未来の君のために、この恋に終止符を。




「おーい、菜津。
俺に失礼だよね、それ」

「えー、そんなことないって!」



むっとした顔を作ってはいるけど、晴樹は本気で怒っているわけではない。

ただの冗談で、言葉の応酬を楽しんでいる。

私には普段見せない顔を近距離で見つめることになり、私はただ黙りこむだけ。



「花沢さんには女の子の話し相手が必要だと思うし、はい! 決定! 座席指定しに行こう」



かなり強引な話の持っていき方だというのに、どの言葉に反応したのか、晴樹が思案する表情になる。

あごに指先で触れ、少し悩んでいる。



「女の話し相手か……」



ああ、そっか。
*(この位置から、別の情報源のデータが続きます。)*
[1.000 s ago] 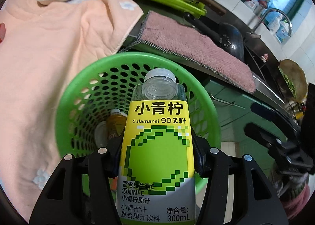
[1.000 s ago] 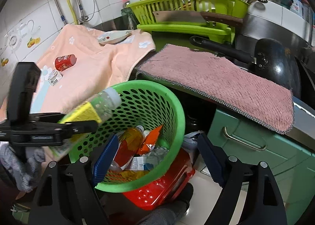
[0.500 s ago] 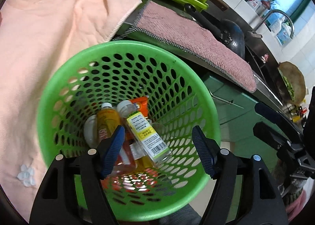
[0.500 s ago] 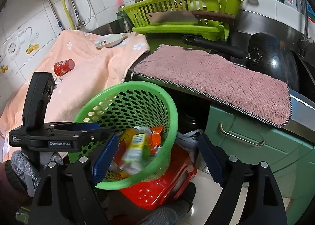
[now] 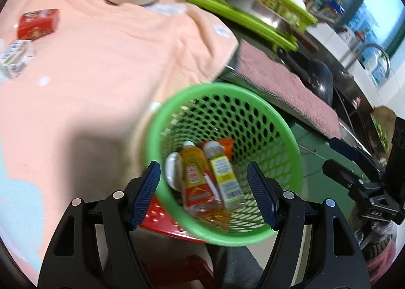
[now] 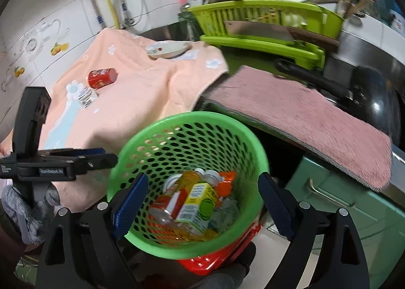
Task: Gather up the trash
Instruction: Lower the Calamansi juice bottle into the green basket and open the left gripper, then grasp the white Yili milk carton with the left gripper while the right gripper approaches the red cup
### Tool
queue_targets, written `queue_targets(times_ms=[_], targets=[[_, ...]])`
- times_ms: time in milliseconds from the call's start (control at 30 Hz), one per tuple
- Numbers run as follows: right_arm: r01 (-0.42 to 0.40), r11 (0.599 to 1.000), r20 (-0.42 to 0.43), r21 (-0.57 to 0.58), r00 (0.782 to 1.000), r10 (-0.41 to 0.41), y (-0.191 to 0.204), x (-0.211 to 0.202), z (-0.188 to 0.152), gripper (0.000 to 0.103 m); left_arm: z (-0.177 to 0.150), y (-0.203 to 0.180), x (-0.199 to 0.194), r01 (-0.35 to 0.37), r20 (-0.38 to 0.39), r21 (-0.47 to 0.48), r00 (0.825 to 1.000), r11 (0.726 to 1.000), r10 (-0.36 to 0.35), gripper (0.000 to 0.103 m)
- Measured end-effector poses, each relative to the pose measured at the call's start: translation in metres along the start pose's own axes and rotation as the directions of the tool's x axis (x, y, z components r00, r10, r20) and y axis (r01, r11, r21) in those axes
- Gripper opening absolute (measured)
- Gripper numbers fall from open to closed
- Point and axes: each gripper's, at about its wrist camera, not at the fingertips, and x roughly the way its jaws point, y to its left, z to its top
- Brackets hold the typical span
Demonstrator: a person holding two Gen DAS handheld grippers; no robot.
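My left gripper [image 5: 203,194] stands open and empty above the green basket [image 5: 291,147], where the bottles [image 5: 222,175] lie. My right gripper [image 6: 202,204], jaws opening with nothing pressed between them, frames the same basket. Remaining trash, a red can [image 6: 102,78] and a small carton [image 6: 87,96], lies on the peach towel [image 6: 141,91] covering the worktop. The next reach is best kept high over the rim, taking the can across its round body.

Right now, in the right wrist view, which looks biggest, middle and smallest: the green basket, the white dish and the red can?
1. Green basket, by far the biggest, though it is also nearest the camera.
2. White dish.
3. Red can, a bit smaller than the dish; both lie farther back on the peach towel.
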Motion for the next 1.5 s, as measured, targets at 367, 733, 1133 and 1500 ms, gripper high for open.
queue_targets(times_ms=[367,733,1133,1500], targets=[[-0.087,0.989,-0.032,-0.118,0.996,0.084,0.059,0.034,0.037,0.086,0.013,0.084,-0.048,-0.116,0.080,-0.157,0.988,0.981,0.130,0.070],[-0.154,0.966,-0.051,-0.209,0.988,0.147,0.108,0.062,0.063,0.086,0.055,0.174,-0.080,-0.221,0.112,-0.346,0.955,0.912,0.274,0.070],[-0.195,0.947,-0.080,-0.255,0.980,0.181,0.128,0.085,0.078,0.086,0.122,0.258,-0.076,-0.297,0.081,-0.531,0.914,0.793,0.397,0.080],[-0.219,0.942,-0.117,-0.255,0.974,0.195,0.127,0.107,0.082,0.087,0.150,0.311,-0.048,-0.280,0.024,-0.661,0.920,0.697,0.392,0.087]])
そうなんだ。

だから晴樹は急に立川さんの話を真剣に聞きはじめたんだ。



中学在学中には友だちと疎遠になり、今でも関係が続いている人なんてひとりもいない。

家族とも距離が遠く、昔ほど仲がいいとは言えないのに、そんな晴樹が誰よりそばにいる人で。

だから彼が心配しているのはおかしなことじゃない。



だけどそんな気遣い、私からすれば余計なものだ。



私が自分で望んだ周りの人との距離で、関係。

晴樹が気にすることなんてなにひとつない。



「よし、わかった。
ただし映画の間だけにしよう。
実莉もそれでいい?」



無駄な配慮に吐き気がする、と思いつつも、結局のところ私は自分の気持ちを伝えてる努力をしない。できない。



「……晴樹がそうしたいなら、すればいい」



投げやりな言葉をその場に落とした。

やったぁ! と立川さんがはしゃいでみせた。